- _Problem statement_
Reproduce verbatim the line in which "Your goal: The" occurs, together with each line that follows it to the end of the listing, and nothing more.

- _Data section_
>>
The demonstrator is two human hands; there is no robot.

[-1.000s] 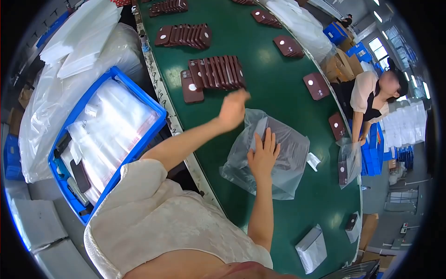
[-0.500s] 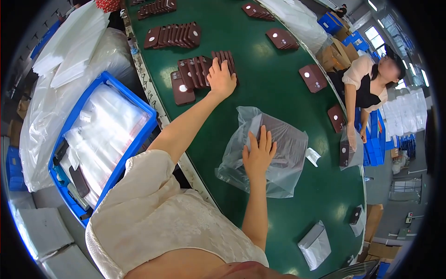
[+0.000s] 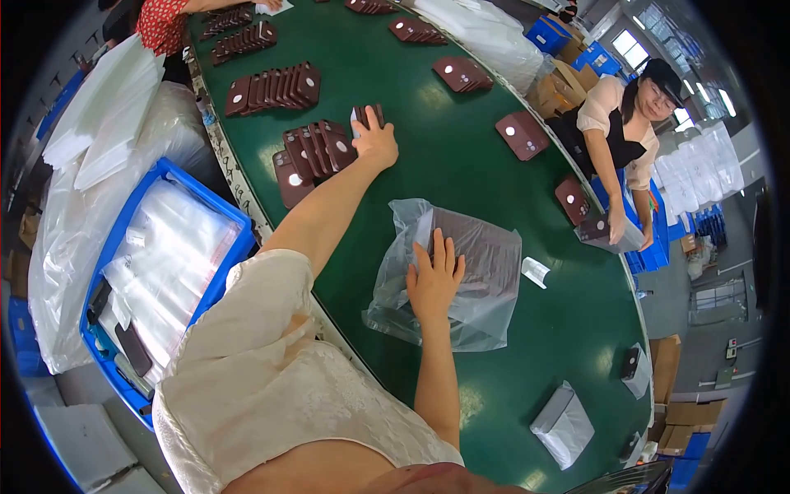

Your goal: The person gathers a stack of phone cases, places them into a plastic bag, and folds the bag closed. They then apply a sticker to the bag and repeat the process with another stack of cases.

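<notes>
My left hand point(image 3: 377, 146) is closed around a small group of dark red phone cases point(image 3: 369, 115), its fingers over their top edges. Just left of it, a leaning row of similar phone cases point(image 3: 317, 150) lies on the green table. Flat on a clear plastic bag point(image 3: 485, 317) rests my right hand point(image 3: 434, 284), fingers spread. Dark red phone cases point(image 3: 477, 247) show through the bag's film. A small white scrap point(image 3: 536, 272) lies to the right of the bag.
A blue bin point(image 3: 239, 247) of clear bags stands at my left. More case rows point(image 3: 273, 88) line the green table point(image 3: 395, 74). Packed bags point(image 3: 564, 424) lie at lower right. Across the table, a co-worker point(image 3: 613, 140) handles a bagged case; another person's red sleeve point(image 3: 162, 25) shows at top left.
My left hand has drawn a group of phone cases slightly apart from the row. The view has shifted a little. My right hand stays on the bag. The co-worker's bag is now raised and tilted.
</notes>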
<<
- _Solved exercise_
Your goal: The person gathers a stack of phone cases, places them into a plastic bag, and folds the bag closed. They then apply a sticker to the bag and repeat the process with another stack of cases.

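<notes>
My left hand point(image 3: 377, 146) is closed around a small group of dark red phone cases point(image 3: 369, 115), its fingers over their top edges. Just left of it, a leaning row of similar phone cases point(image 3: 317, 150) lies on the green table. Flat on a clear plastic bag point(image 3: 485, 317) rests my right hand point(image 3: 434, 284), fingers spread. Dark red phone cases point(image 3: 477, 247) show through the bag's film. A small white scrap point(image 3: 536, 272) lies to the right of the bag.
A blue bin point(image 3: 239, 247) of clear bags stands at my left. More case rows point(image 3: 273, 88) line the green table point(image 3: 395, 74). Packed bags point(image 3: 564, 424) lie at lower right. Across the table, a co-worker point(image 3: 613, 140) handles a bagged case; another person's red sleeve point(image 3: 162, 25) shows at top left.
My left hand has drawn a group of phone cases slightly apart from the row. The view has shifted a little. My right hand stays on the bag. The co-worker's bag is now raised and tilted.
</notes>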

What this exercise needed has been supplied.